____ PROVIDED DATA

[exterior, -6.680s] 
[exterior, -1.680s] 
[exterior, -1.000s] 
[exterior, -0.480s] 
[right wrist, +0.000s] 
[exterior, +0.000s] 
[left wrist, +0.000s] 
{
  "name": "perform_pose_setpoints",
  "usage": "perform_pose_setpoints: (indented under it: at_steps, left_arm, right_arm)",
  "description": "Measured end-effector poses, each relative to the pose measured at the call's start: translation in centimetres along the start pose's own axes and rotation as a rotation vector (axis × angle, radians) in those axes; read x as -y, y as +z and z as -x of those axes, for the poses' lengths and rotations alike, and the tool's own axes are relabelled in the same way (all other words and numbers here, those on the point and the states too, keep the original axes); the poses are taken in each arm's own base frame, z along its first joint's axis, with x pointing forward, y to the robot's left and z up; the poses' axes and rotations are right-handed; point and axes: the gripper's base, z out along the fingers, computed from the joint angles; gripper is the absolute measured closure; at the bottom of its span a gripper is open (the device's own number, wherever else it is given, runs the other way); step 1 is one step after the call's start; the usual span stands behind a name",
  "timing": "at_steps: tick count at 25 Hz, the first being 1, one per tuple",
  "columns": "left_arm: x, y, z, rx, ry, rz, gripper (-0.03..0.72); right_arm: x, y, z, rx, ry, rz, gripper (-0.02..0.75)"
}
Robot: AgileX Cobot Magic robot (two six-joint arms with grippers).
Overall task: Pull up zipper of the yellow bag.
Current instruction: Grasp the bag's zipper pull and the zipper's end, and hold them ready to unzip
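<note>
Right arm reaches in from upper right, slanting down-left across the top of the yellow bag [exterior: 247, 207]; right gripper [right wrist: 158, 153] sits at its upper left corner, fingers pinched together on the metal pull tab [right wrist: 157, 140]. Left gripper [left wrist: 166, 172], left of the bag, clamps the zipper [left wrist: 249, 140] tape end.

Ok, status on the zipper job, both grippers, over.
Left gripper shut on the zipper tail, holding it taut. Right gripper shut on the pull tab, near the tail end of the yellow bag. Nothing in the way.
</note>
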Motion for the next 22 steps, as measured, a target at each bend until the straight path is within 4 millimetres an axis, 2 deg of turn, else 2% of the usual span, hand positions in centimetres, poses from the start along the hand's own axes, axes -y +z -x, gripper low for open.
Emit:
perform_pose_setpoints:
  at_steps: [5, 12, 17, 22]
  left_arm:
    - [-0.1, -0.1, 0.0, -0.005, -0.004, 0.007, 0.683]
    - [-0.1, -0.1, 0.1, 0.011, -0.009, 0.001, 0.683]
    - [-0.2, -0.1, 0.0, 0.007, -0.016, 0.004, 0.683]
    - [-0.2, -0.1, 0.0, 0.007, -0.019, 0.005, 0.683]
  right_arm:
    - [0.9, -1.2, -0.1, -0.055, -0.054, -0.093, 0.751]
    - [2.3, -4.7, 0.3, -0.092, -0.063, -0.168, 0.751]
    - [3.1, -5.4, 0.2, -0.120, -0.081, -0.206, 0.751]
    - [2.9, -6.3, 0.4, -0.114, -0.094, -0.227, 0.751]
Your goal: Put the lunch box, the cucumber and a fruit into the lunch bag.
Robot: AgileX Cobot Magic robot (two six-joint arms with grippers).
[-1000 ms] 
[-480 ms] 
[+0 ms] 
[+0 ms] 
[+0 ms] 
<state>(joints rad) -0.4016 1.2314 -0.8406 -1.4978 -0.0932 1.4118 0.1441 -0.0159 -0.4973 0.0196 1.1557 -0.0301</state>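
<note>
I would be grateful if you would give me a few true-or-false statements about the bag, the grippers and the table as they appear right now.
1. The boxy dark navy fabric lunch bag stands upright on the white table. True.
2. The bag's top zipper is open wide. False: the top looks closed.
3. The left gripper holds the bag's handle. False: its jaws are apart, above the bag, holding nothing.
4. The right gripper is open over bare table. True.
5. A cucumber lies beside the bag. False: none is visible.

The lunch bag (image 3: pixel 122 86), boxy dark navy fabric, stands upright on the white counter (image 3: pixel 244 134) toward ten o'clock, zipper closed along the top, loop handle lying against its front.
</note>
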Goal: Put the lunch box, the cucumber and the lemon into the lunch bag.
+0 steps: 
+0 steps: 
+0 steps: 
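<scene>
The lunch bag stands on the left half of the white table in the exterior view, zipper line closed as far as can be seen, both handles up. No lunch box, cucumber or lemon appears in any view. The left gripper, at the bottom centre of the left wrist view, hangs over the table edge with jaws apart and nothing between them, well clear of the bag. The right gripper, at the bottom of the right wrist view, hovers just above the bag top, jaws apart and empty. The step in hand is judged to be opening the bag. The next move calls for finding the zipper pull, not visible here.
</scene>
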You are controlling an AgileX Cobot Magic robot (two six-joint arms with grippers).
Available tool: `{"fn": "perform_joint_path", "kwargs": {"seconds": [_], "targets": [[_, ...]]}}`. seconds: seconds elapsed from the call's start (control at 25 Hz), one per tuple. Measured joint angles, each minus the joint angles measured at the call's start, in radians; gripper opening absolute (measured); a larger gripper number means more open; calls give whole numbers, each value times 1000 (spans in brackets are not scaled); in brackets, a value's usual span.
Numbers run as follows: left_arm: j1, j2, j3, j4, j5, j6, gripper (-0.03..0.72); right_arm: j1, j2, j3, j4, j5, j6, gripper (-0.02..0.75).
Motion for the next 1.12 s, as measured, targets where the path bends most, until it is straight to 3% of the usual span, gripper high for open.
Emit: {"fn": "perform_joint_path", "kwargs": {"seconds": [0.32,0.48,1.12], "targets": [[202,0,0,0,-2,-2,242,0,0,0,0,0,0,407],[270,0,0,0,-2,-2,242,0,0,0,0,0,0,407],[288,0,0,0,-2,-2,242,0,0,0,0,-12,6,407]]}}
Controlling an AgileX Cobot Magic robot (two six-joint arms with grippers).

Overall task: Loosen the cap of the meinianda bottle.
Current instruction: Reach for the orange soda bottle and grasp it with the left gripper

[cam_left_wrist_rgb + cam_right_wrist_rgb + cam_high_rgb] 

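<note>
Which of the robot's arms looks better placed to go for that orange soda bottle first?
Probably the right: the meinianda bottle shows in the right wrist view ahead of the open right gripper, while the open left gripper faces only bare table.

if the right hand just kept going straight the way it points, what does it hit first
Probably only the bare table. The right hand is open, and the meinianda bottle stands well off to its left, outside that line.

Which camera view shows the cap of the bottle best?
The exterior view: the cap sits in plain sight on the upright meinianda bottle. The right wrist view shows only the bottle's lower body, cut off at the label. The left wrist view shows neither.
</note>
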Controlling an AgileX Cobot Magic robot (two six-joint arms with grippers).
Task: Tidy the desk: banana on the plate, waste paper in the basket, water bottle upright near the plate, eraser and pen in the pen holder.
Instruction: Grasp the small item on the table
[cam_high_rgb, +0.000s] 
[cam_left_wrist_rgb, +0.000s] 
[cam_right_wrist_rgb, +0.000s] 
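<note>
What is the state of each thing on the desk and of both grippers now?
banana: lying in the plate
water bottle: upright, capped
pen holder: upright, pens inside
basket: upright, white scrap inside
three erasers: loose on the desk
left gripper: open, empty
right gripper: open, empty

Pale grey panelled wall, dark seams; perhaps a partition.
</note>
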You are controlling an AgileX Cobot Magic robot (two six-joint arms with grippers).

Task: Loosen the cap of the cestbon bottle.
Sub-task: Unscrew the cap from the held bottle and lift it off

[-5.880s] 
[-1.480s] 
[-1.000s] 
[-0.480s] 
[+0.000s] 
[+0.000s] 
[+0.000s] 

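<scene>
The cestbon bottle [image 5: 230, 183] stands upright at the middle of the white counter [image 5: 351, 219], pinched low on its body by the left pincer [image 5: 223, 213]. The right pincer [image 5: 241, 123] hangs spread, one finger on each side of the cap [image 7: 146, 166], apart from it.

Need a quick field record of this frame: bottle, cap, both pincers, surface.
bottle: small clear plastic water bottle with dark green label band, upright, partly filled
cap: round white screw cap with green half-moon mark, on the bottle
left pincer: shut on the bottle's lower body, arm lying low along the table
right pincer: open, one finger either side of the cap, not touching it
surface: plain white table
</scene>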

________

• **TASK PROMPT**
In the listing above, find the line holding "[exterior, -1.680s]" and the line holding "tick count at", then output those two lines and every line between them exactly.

• **WRITTEN ANSWER**
[exterior, -1.680s] 
[exterior, -1.000s] 
[exterior, -0.480s] 
[right wrist, +0.000s] 
[exterior, +0.000s] 
[left wrist, +0.000s] 
{
  "name": "perform_pose_setpoints",
  "usage": "perform_pose_setpoints: (indented under it: at_steps, left_arm, right_arm)",
  "description": "Measured end-effector poses, each relative to the pose measured at the call's start: translation in centimetres along the start pose's own axes and rotation as a rotation vector (axis × angle, radians) in those axes; read x as -y, y as +z and z as -x of those axes, for the poses' lengths and rotations alike, and the tool's own axes are relabelled in the same way (all other words and numbers here, those on the point and the states too, keep the original axes); the poses are taken in each arm's own base frame, z along its first joint's axis, with x pointing forward, y to the robot's left and z up; the poses' axes and rotations are right-handed; point and axes: the gripper's base, z out along the fingers, computed from the joint angles; gripper is the absolute measured closure; at the bottom of its span a gripper is open (the device's own number, wherever else it is given, runs the other way); step 1 is one step after the call's start; the usual span stands behind a name",
  "timing": "at_steps: tick count at 25 Hz, the first being 1, one per tuple",

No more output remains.